Buon primo maggio
Primo maggio, festa dei lavoratori. Il nuovo presidente della camera ha ribattezzato la festa di liberazione dal fascismo "festa della libertà" contro i totalitarismi. L’anno prossimo diventerà "festa delle libertà" e l’anno dopo "festa del popolo delle libertà" e fu così che ci soffiarono una giornata fondamentale.

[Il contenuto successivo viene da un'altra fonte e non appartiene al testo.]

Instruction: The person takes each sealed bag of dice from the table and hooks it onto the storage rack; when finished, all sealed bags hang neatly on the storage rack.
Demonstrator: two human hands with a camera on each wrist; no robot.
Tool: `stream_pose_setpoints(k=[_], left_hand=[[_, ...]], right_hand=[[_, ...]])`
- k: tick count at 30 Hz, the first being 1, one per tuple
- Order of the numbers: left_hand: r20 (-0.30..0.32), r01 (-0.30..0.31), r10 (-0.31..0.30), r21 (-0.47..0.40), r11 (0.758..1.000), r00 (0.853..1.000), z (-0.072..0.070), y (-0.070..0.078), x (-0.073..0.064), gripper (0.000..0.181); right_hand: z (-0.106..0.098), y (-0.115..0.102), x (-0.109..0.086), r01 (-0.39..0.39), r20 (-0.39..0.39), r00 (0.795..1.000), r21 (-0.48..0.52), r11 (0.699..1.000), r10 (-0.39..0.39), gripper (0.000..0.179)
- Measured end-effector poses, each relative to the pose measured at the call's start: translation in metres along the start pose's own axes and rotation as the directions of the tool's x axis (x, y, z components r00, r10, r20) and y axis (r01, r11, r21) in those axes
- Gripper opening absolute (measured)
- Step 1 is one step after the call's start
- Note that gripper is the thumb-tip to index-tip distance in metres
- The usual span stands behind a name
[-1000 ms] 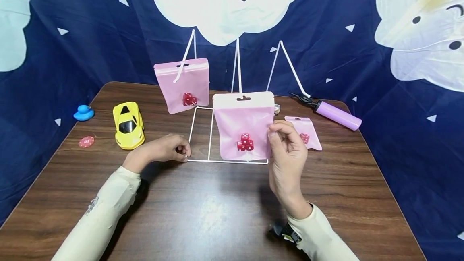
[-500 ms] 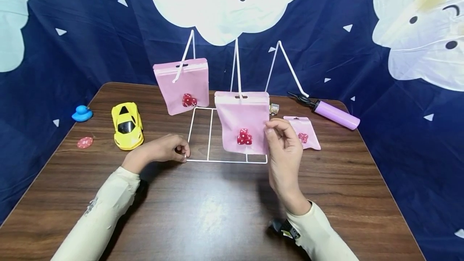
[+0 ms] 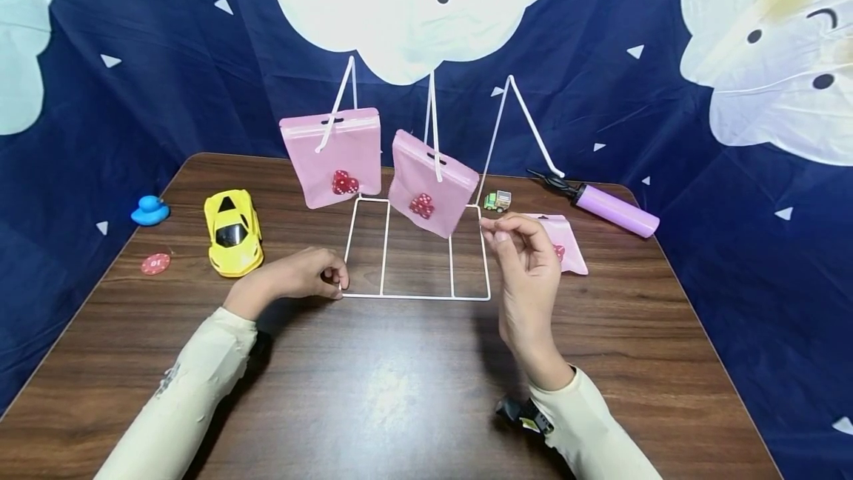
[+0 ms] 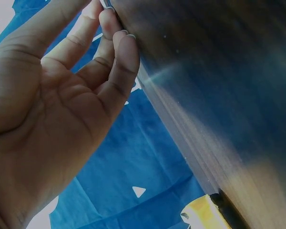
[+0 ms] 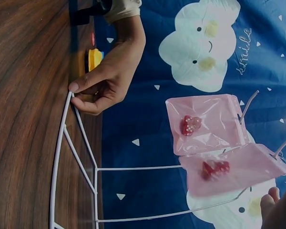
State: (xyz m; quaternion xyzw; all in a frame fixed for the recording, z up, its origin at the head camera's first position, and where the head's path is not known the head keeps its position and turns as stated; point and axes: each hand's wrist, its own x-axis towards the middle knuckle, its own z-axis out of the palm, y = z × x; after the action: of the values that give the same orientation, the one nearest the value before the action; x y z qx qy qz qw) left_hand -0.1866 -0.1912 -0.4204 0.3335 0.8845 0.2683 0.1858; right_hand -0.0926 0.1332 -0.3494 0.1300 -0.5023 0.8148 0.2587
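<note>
My left hand [image 3: 303,272] pinches the front left corner of a white wire display rack [image 3: 416,297], also plain in the right wrist view. A pink zip bag [image 3: 446,187] with red dice [image 3: 421,206] inside hangs tilted on the rack's middle hook. Just right of that bag, my right hand [image 3: 529,284] is raised with thumb and fingers loosely bent, the fingertips apart from the bag and holding nothing. Another pink bag of red dice [image 3: 313,161] hangs on the left hook. The right hook [image 3: 535,124] carries no bag.
A third pink bag [image 3: 568,232] lies on the table behind my right hand. Beyond it are a small toy truck [image 3: 497,201] and a purple hand pump [image 3: 616,210]. At left are a yellow toy car [image 3: 233,232], a blue duck [image 3: 150,211] and a red chip [image 3: 156,264].
The right hand has let go of the middle bag, which has moved back onto the middle hook and now hangs slanted. The left hand has stayed on the rack corner.
</note>
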Motion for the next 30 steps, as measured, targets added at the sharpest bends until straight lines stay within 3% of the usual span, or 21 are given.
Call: stream_pose_setpoints(k=[4,19,30], left_hand=[[0.001,0.002,-0.002,0.001,1.0,1.0,-0.0001,-0.0004,0.0001,0.012],[-0.003,-0.003,0.003,-0.001,1.0,1.0,-0.0016,-0.0014,0.0002,0.013],[-0.006,0.001,-0.001,-0.002,1.0,1.0,-0.0001,-0.0017,-0.0007,0.012]], right_hand=[[-0.0002,0.0009,-0.0008,-0.01,0.006,1.0,-0.003,1.0,0.01,0.012],[0.0007,0.0029,-0.0001,0.003,0.007,1.0,-0.029,1.0,-0.003,0.009],[-0.0072,0.004,0.0013,-0.01,0.019,1.0,-0.041,0.999,0.01,0.017]])
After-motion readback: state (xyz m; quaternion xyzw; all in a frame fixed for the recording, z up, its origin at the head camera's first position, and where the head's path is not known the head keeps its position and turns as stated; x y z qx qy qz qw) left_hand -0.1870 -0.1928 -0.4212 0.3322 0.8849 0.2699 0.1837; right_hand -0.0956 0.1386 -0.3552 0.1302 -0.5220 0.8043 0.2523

Il primo maggio è quell’altra festa che è dei lavoratori, del popolo che si è liberato dallo sfruttamento dei padroni e ancora lotta per emanciparsi dal bisogno. Tra qualche anno anche questa festa cambierà nome e cambierà sostanza. Forse si chiamerà "festa del lavoro" e le manifestazioni saranno capeggiate dalla confindustria. Il mondo alla rovescia.
Questo primo maggio è già all’insegna di una novità. I tre capi dei maggiori sindacati nazionali (con il disaccordo della sinistra cgil) con le loro brave facce da paraderetani obbediscono agli ordini di montezemolo e tirano fuori dal cappello magico una nuova proposta di contratto nazionale.
Montezemolo chiedeva che il contratto nazionale fosse del tutto tolto di mezzo perchè è una roba "anacronistica". Di sicuro per lui anche i diritti del lavoratore sono un po’ demode’. Invece la modernità a me sa tanto di rigurgito di passato. Lo sfruttamento dei lavoratori oggi si chiama flessibilità e la schiavitù legalizzata oggi si chiama libero scambio e libero mercato.
Il contratto nazionale regola il rapporto tra datore di lavoro di alcune categorie e i suoi dipendenti. Fissa un tetto su una cosa che si chiama potere d’acquisto. Definisce diritti, doveri e il costo del lavoro, di quel lavoro.